A 12-year old pupil from Lafayette is facing potential penalties, including a fine and a jail sentence for missing 90 minutes of Zoom class ( three 30-minute Zoom sessions) one day, last month, according to a letter from a Stanley Middle school administrator.
Mark Mastrov, Merek's father said he never received a phone call first from his son's school and other parents in the East Bay area have received letters threatening their kids' arrest as well.
"He can become a truant of the state and he could be arrested. I said, 'are you going to come and try to arrest my son at my home, or try to fine me for not getting him to his Zoom class perfect, on time everyday?'” Mastrov said.
The letter says that a student is considered truant when the student is absent without a valid excuse, according to new California guidelines ( CA Senate Bill 98) signed into law by Gov. Gavin Newsom, a Democrat, in late June.
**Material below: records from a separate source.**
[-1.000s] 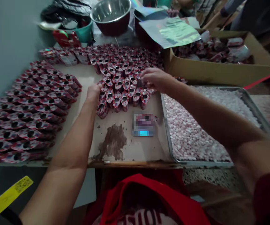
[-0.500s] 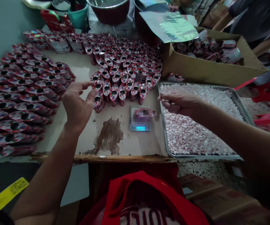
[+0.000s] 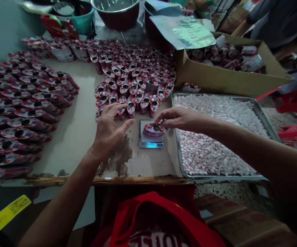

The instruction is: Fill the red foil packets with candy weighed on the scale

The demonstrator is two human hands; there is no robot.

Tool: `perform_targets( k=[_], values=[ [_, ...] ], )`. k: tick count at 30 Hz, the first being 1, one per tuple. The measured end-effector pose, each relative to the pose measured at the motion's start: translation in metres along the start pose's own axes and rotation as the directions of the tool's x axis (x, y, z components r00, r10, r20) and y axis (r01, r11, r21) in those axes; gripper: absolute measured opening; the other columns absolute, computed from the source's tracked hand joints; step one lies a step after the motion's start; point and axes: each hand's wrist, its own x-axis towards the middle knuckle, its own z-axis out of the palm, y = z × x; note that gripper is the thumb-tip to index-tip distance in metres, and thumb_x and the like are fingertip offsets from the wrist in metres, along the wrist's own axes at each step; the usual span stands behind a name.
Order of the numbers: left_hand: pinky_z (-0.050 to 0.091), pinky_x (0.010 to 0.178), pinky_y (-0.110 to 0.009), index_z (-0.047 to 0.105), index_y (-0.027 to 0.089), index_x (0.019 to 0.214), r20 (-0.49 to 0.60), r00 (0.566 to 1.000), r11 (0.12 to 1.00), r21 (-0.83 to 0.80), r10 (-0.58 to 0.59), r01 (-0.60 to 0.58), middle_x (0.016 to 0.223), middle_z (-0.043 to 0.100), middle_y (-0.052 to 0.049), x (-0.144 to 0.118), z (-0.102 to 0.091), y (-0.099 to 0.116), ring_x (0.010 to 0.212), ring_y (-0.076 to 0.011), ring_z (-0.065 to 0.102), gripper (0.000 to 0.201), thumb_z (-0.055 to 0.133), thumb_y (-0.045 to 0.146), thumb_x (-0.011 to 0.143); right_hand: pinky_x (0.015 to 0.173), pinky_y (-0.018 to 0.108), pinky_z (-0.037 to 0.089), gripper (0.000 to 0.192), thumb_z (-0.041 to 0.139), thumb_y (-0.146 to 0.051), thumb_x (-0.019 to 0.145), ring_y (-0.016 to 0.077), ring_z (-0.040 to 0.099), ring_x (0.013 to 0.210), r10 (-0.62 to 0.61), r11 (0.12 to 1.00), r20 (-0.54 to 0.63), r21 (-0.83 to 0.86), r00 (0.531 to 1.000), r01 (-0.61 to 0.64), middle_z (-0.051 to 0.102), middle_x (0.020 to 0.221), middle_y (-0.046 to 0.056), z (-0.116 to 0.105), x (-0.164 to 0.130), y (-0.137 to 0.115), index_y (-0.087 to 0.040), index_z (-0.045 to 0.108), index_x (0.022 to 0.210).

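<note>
A small digital scale point(image 3: 150, 142) with a lit blue display bears one red-and-white printed pouch point(image 3: 155, 129), its dark oval opening facing up. My right hand point(image 3: 180, 118) is at the pouch's right end, its fingertips pinched over the opening on what look like small white candies. Left of the scale is my left hand point(image 3: 109, 128), its thumb and fingers apart with nothing between them, close to the front of a cluster of standing pouches point(image 3: 125, 85). The metal tray point(image 3: 178, 151) under my right forearm is spread with small white candies point(image 3: 210, 147).
Rows of similar pouches point(image 3: 19, 113) stand at the left. A cardboard box point(image 3: 215, 77) of pouches, with a silvery sheet point(image 3: 181, 31) over its corner, is behind the tray. Bowls point(image 3: 114, 15) line the back. Another person's arm point(image 3: 241, 27) shows at the upper right.
My right hand has moved left from above the tray to the pouch on the scale. My left hand has moved right, towards the scale, away from the cluster's left edge.
</note>
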Motion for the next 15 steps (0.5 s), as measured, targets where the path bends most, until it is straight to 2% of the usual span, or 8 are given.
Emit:
perform_targets(
  k=[4,8,12,15],
  values=[
    [0.051,0.12,-0.048,0.072,0.024,0.137,0.038,0.995,0.993,-0.075,-0.089,0.091,0.141,0.067,-0.009,-0.006,-0.001,-0.009,0.133,-0.0286,0.064,0.051,0.084,0.03,0.088,0.073,0.03,0.045,0.026,0.062,-0.014,0.093,0.0182,0.065,0.079,-0.036,0.945,-0.04,-0.325,0.999,0.021,0.078,0.089,0.004,0.003,0.0,-0.01,-0.016,0.082,0.11],
    [0.052,0.118,-0.047,0.072,0.023,0.137,0.06,0.995,0.994,-0.071,-0.079,0.083,0.136,0.07,-0.009,-0.011,-0.003,-0.013,0.129,-0.0276,0.066,0.052,0.083,0.028,0.087,0.073,0.029,0.042,0.017,0.067,-0.015,0.097,0.0165,0.064,0.076,-0.119,0.835,-0.083,-0.547,0.989,0.054,0.079,0.087,0.005,0.009,0.0,-0.014,-0.016,0.084,0.1],
    [0.053,0.117,-0.048,0.074,0.021,0.132,0.08,0.995,0.997,-0.045,-0.058,0.062,0.135,0.071,-0.01,-0.01,-0.003,-0.009,0.127,-0.0277,0.066,0.046,0.082,0.03,0.088,0.069,0.03,0.036,0.011,0.076,-0.02,0.096,0.0144,0.058,0.069,-0.186,0.797,-0.141,-0.6,0.972,0.065,0.073,0.076,0.004,0.02,0.006,-0.005,-0.016,0.082,0.087],
    [0.053,0.118,-0.05,0.077,0.021,0.127,0.111,0.993,0.998,-0.043,-0.033,0.038,0.135,0.07,-0.01,-0.01,-0.002,-0.004,0.132,-0.0294,0.065,0.039,0.082,0.031,0.089,0.066,0.029,0.035,0.009,0.081,-0.024,0.094,0.0133,0.054,0.065,-0.214,0.892,-0.234,-0.443,0.948,0.092,0.066,0.068,0.0,0.03,0.011,0.004,-0.016,0.081,0.09]
  ],
)
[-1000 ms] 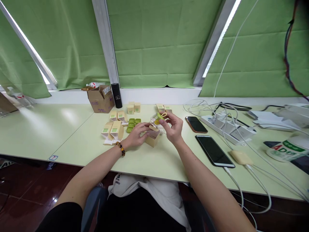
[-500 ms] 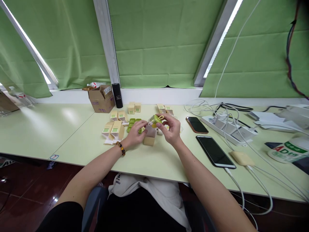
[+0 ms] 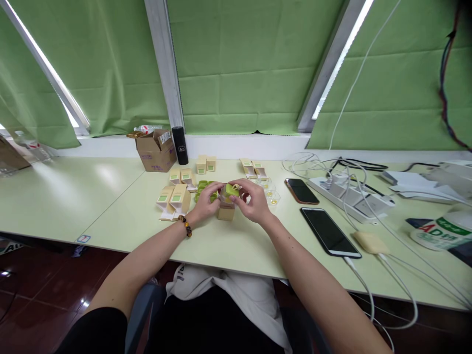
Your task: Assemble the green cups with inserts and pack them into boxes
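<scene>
My right hand point(image 3: 255, 200) is closed on a small clear container with a green lid and a pale loop point(image 3: 231, 190). The container sits at the top of a small cream cardboard box point(image 3: 226, 213) standing on the table. My left hand point(image 3: 205, 202), a beaded bracelet at its wrist, has its fingers closed at the box's upper left side; part of the box is hidden behind the hands. Several green pieces point(image 3: 202, 185) lie just beyond my left hand. Beside my right hand rest clear plastic containers point(image 3: 273, 197) with yellow bits.
Small cream boxes with green labels point(image 3: 180, 197) stand open to the left, more boxes point(image 3: 205, 164) behind. A brown carton point(image 3: 155, 153) and black cylinder point(image 3: 180, 146) stand near the wall. To the right lie two phones point(image 3: 330, 231), a power strip point(image 3: 350, 199) and tangled cables.
My right hand has brought the green-lidded container down and left onto the box's opening, turning it more upright. My left hand stays at the box.
</scene>
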Tool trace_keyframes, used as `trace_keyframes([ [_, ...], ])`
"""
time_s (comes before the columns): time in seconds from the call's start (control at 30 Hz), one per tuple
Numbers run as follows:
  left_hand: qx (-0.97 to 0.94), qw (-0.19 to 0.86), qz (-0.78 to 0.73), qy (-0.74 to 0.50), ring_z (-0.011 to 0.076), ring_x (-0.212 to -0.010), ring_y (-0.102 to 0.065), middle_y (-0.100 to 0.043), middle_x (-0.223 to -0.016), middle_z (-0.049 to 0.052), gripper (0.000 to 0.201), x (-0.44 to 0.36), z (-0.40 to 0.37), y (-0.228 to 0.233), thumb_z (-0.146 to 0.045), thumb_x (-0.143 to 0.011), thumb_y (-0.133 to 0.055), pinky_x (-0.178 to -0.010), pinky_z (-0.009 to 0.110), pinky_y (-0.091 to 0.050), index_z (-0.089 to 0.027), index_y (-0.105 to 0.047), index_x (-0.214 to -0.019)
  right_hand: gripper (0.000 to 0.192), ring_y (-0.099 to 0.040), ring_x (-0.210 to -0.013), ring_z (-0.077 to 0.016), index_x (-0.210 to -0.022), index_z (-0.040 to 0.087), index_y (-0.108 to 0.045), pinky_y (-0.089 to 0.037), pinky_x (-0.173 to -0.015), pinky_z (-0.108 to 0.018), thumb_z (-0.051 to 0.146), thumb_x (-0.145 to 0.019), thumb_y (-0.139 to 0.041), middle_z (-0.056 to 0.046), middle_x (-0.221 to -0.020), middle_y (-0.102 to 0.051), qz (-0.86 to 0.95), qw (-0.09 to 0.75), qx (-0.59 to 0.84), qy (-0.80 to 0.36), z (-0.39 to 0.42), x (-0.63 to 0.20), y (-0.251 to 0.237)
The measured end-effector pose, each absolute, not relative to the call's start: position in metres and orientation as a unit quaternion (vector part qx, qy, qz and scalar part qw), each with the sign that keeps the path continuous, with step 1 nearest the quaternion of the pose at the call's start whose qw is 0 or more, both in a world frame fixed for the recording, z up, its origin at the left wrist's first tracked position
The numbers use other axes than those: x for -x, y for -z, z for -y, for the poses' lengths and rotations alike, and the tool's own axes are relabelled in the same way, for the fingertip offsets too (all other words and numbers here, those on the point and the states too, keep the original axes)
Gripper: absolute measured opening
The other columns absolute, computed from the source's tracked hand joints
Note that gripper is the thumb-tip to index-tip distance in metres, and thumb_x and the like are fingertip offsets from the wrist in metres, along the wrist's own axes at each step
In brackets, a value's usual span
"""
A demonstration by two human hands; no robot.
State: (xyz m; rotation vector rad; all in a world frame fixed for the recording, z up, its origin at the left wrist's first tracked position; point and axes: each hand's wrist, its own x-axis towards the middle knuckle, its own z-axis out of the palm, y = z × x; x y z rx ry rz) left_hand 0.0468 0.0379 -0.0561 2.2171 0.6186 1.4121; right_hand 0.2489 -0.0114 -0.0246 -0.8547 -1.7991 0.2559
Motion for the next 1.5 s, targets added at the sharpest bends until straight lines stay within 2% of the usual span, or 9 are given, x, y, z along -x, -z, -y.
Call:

This California law requires school districts to monitor student attendance. One of the 6 potential consequences listed in the letter is arrest under the Education Code section 48364.
The seventh-grader spends up to 7 hours a day in front of his computer attending school via Zoom. Mark Mastrov believes that Merek could have logged into the virtual class a couple of minutes late. He is now urging a change in California law because arresting 12-year-old kids for missing 90 minutes of virtual school is downright ridiculous.
In July, Gov. Newsom ordered all public and private schools in counties on California's coronavirus watch list to stay closed. In August, a group of CA parents represented by conservative attorney Harmeet Dhillon filed a lawsuit against the state and Gov. Newsom for restricting in-person learning and thus violating California residents' fundamental rights.